This is the second part of our series on “connecting the dots,” where we investigate ways to link attacks together to gain a better understanding of how they are related. In Part 1, we looked at how domain WHOIS information can be used to identify connections between malicious domains and potentially the actors who own them. In Part 2 we dive into Passive DNS (PDNS), which allows analysts to look back in time and discover how a domain has been used in the past.
Why Passive DNS?
Before we jump into PDNS, we need to understand DNS, or the Domain Name System. DNS is often described as the phonebook of the Internet (For our younger readers who may be wondering what a phonebook is, Wikipedia can explain.) Rather than ask users to remember individual IP addresses, DNS instead maps numerical addresses to easy-to-remember domain names, much like a person’s name might be associated with a specific phone number. So instead of memorizing that Google hosts their search engine on 65.199.32.22, you simply need to remember www.google.com. The system solved an enormous usability issue at the onset of the Internet, but unfortunately left room for abuse as well.

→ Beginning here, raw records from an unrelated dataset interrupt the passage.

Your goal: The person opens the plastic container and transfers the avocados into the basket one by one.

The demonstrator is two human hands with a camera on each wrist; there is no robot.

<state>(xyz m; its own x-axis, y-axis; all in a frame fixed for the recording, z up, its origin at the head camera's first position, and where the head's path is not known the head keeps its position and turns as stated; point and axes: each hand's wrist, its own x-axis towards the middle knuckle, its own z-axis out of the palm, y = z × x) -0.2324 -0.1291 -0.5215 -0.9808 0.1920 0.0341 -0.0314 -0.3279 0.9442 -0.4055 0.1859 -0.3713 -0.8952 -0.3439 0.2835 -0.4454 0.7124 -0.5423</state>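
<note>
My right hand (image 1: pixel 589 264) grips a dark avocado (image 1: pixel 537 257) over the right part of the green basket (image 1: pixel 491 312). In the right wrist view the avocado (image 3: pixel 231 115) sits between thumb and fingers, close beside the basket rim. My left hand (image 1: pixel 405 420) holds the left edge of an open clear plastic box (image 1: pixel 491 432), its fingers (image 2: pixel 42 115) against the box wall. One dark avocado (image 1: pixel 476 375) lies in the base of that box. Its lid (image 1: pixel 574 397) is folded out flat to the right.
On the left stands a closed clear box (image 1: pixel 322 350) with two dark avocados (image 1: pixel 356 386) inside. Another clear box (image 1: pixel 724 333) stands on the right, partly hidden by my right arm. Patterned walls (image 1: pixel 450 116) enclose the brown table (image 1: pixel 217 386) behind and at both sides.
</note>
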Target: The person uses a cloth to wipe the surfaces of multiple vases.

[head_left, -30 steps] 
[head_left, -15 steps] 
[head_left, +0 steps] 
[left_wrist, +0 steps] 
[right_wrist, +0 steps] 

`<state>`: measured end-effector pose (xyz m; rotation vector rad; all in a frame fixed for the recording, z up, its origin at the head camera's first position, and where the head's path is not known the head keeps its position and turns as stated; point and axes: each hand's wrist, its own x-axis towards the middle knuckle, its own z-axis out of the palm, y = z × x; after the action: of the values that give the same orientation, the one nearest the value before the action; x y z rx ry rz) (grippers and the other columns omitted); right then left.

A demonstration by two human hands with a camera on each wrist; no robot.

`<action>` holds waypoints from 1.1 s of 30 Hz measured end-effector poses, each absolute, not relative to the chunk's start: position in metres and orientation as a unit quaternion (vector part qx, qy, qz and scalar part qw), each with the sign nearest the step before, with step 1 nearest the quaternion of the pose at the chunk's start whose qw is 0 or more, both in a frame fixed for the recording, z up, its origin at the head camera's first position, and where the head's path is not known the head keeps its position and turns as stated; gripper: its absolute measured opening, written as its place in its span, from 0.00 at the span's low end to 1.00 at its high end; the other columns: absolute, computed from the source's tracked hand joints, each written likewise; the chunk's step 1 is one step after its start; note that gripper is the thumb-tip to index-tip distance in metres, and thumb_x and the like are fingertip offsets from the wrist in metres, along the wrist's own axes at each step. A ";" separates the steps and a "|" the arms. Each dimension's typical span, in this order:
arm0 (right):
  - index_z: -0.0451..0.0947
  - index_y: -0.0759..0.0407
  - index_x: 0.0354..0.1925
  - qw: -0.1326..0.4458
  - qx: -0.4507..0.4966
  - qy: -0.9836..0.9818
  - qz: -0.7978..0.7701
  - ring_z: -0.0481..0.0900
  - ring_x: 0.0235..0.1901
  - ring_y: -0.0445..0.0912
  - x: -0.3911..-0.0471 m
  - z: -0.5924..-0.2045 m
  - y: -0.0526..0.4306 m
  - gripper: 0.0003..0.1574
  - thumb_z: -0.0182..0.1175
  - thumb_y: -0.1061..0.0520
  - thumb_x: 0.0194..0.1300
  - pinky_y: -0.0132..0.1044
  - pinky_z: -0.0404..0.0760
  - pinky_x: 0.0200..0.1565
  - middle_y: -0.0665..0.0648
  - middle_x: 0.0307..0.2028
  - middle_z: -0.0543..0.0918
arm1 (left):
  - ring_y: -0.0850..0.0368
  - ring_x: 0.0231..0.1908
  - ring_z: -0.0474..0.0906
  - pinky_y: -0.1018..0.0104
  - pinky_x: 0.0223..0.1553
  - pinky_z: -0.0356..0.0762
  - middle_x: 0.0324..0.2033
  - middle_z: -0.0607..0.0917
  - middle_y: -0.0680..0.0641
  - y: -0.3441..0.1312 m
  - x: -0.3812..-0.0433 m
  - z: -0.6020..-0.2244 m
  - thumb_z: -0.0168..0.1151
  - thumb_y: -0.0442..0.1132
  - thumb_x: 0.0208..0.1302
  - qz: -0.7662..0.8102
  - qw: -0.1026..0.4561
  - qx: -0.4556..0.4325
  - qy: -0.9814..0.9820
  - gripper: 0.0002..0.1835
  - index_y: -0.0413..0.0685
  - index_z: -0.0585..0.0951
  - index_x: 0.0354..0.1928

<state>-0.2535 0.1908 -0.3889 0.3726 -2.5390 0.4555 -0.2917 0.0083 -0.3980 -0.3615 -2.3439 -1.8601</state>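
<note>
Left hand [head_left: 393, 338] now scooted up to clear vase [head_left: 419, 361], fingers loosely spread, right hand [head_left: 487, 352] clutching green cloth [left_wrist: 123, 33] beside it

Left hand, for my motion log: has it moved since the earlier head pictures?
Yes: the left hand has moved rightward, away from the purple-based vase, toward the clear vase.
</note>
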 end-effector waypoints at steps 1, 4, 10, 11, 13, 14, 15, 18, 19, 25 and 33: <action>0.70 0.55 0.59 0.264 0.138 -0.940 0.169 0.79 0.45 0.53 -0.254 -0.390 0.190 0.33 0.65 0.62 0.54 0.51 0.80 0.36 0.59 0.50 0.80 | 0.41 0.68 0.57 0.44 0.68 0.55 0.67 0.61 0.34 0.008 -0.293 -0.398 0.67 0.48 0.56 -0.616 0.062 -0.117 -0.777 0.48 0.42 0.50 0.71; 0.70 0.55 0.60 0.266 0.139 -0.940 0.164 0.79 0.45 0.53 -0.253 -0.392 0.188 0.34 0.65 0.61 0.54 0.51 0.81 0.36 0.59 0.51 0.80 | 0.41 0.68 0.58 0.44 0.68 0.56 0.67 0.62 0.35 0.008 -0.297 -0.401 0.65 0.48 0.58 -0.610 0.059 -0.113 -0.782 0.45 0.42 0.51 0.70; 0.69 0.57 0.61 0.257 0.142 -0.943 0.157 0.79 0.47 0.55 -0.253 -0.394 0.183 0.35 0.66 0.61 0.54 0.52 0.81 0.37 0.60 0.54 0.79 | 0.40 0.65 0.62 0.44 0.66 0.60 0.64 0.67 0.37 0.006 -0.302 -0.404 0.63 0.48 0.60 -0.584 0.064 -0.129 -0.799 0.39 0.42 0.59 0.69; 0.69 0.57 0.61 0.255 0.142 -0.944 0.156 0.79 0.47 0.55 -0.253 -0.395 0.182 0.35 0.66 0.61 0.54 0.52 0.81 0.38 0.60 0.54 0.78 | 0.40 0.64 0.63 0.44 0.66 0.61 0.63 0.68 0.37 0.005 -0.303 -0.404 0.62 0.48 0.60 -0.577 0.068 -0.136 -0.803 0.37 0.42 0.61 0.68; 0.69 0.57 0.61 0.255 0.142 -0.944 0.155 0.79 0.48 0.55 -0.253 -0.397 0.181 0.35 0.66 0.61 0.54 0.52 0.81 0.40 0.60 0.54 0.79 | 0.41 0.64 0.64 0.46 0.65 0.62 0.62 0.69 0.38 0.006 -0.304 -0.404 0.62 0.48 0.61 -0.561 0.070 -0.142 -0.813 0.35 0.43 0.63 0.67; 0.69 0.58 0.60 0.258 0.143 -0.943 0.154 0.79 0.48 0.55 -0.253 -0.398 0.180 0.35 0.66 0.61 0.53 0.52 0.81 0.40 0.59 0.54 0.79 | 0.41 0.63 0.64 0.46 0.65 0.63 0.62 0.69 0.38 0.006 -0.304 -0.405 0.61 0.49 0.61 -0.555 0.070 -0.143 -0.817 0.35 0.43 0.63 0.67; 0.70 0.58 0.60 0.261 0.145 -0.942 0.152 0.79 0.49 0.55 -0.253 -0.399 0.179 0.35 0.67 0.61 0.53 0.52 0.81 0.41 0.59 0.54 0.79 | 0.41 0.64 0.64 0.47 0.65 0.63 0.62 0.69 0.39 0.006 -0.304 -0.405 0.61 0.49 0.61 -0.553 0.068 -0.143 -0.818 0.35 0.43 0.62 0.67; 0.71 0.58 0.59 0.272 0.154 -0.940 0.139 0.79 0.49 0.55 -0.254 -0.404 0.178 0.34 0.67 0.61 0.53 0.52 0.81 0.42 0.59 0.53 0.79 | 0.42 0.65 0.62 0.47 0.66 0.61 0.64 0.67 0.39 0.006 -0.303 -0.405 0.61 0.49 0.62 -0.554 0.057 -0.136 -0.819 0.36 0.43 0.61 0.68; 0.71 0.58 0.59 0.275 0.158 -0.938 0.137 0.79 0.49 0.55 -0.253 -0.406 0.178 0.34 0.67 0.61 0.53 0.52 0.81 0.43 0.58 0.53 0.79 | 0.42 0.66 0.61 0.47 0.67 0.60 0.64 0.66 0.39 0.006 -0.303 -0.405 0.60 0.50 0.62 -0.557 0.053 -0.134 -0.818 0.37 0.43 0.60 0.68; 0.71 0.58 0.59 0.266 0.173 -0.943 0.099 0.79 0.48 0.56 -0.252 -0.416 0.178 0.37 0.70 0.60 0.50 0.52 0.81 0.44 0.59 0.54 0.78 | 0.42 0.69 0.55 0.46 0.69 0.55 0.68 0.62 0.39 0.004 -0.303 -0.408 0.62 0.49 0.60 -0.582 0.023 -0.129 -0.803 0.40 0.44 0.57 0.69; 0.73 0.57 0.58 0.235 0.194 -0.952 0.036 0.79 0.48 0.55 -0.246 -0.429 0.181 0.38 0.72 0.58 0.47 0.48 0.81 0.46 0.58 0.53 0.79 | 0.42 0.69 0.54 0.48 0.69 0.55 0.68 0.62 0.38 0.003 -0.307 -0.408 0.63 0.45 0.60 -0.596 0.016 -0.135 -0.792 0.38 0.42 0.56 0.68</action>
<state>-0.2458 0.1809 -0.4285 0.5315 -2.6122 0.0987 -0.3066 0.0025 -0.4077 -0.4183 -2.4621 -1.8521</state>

Unlike a paper phonebook, which remains static until a new version is published, DNS allows for constant dynamic updates that allow the system to be more flexible. Domain name owners can update their Domain-> IP mapping as often as they like and users will always be able to get the correct results because the lookups are dynamic.
When your computer needs to find the IP address associated with a domain, it sends a query to a recursive DNS server, which reaches out to a series of DNS servers to retrieve a response. A DNS response contains an answer to the query, which contains the information your computer needed. Below is a simplified answer for a query for www.google.com.
www.google.com A 65.199.32.22
First we have the queried name, followed by “A” the record type, and finally an IPV4 address which Google has associated with the domain. This answer is good for a set period of time (known as a time to live or TTL), which can be days or longer, but is often quite short.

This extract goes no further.